Taxes on goods and services accounted for nearly half — 49.2% — of total tax revenues across the region in 2024, with VAT alone generating 28.9% of revenues on average.

By comparison, taxes on income and profits contributed 29.1% of total revenues, including 17.4% from corporate income taxes and just 9.6% from personal income taxes.

Social security contributions represented 15.9% of total revenues.

The relatively low contribution from personal income taxes compared with OECD countries reflects long-standing structural challenges in the region, including high levels of informality, unequal income distribution, tax evasion, and limited tax administration capacity.
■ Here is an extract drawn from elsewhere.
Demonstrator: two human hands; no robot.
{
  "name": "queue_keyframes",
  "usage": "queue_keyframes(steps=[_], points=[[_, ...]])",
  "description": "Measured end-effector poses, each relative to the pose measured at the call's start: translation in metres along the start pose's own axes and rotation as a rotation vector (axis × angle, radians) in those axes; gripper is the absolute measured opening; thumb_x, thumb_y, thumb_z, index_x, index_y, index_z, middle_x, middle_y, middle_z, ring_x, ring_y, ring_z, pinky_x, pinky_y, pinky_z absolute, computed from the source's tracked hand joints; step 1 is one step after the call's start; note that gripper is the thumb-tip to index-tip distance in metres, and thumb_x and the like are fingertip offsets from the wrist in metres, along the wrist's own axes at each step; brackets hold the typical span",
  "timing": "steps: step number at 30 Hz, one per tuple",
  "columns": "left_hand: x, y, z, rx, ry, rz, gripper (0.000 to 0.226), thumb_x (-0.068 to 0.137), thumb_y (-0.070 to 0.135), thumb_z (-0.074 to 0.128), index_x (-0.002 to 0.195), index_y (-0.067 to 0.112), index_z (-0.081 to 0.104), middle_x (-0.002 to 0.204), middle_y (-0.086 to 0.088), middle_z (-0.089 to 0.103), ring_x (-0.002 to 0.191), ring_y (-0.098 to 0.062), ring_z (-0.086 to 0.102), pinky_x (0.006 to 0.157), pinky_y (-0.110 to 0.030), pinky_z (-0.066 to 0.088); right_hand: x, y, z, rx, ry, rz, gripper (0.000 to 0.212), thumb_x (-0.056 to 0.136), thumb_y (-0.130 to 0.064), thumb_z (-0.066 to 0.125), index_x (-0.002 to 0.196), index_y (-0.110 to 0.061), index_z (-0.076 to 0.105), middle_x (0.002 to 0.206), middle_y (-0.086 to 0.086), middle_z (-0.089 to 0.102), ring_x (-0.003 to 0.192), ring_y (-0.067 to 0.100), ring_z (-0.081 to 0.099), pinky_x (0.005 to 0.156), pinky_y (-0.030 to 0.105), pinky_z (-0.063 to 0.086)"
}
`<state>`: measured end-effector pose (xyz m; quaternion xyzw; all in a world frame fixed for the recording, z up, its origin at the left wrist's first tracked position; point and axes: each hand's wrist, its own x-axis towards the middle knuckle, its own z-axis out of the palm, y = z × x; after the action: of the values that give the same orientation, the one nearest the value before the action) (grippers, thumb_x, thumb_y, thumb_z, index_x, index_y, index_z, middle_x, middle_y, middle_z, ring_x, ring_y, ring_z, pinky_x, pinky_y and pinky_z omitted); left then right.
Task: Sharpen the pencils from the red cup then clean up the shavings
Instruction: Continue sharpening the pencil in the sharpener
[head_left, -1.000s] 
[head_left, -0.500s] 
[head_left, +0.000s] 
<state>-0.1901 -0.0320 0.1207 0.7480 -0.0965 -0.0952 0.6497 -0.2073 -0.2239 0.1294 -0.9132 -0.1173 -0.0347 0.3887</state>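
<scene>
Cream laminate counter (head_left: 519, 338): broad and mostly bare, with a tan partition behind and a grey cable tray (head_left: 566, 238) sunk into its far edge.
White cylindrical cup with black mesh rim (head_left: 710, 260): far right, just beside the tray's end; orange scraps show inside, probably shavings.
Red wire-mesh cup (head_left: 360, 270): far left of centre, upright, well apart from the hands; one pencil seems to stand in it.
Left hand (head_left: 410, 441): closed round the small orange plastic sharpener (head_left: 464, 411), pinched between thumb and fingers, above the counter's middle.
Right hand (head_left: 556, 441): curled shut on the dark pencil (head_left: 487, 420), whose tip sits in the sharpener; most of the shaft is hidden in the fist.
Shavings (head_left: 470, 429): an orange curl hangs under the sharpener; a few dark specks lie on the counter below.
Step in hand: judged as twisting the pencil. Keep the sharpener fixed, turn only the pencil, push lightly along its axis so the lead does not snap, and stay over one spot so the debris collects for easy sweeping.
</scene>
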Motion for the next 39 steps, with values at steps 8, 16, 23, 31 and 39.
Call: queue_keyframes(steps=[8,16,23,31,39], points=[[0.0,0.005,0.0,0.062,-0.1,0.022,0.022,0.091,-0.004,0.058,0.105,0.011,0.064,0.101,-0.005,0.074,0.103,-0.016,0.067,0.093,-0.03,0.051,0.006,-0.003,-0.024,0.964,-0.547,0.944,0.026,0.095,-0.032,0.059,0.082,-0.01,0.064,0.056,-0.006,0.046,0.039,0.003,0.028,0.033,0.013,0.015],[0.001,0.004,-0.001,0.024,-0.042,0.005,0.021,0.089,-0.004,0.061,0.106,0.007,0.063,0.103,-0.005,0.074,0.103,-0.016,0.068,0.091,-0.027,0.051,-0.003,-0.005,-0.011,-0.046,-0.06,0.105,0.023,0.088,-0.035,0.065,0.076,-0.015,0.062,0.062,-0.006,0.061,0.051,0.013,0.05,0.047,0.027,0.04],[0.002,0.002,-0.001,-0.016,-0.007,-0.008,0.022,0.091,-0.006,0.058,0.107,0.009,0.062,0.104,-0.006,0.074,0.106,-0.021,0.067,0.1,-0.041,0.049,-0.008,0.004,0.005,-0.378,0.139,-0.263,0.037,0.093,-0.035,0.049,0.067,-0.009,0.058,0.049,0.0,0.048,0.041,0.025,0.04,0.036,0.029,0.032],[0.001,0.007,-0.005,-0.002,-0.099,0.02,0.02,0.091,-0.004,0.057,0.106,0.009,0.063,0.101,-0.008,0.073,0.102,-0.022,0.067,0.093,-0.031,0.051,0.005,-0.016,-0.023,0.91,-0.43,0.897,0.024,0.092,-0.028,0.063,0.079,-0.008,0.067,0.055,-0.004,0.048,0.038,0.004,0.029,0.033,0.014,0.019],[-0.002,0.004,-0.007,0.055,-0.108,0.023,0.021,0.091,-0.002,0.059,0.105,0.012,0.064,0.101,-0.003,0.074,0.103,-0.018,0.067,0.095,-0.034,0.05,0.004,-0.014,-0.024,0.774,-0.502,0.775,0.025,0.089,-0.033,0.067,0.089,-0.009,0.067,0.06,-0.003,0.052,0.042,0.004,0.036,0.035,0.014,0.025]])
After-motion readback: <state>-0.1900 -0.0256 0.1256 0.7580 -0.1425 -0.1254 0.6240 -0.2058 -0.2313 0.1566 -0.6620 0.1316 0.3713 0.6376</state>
Looking at longer-term trends, the report found that the regional average tax-to-GDP ratio has increased by 1.5 percentage points since 2014, driven largely by expanded VAT systems and stronger taxation of income and profits.

Over the same decade, tax revenues as a share of GDP rose in 21 countries while declining in seven.

Tax revenues per capita increased across every country in the study, with the Dominican Republic, Nicaragua, and Guyana more than doubling their tax revenues per person in purchasing power parity (PPP) terms.

Commodity dependence continues to remain a defining feature of fiscal performance in several major economies across the region.

Average hydrocarbon revenues among major oil and gas producers dropped sharply from 4.1% of GDP in 2023 to 3.1% in 2024 as energy prices weakened.

Colombia and Trinidad and Tobago were among the hardest hit, although stronger oil revenues in Guyana partially offset regional declines.

Mining revenues also slipped from 0.55% of GDP in 2023 to 0.47% in 2024, largely due to falling mining tax revenues in Colombia.

However, the report projects some recovery in mining revenues during 2025, with higher global prices for gold, silver, and copper expected to boost government income from extractive industries.

Hydrocarbon revenues, meanwhile, are projected to remain under pressure as global oil and gas prices continue to soften.

Fiscal experts say the findings reinforce the need for Latin American and Caribbean economies to diversify their tax bases and reduce overreliance on volatile commodity cycles.

The report also highlights the growing importance of modern tax administration systems, digital compliance tools, anti-evasion measures, and broader tax reform efforts as governments attempt to strengthen fiscal sustainability while responding to rising social and economic demands.

The publication is widely regarded as one of the most comprehensive annual assessments of taxation trends in Latin America and the Caribbean and serves as a critical benchmark for policymakers, investors, economists, and international financial institutions.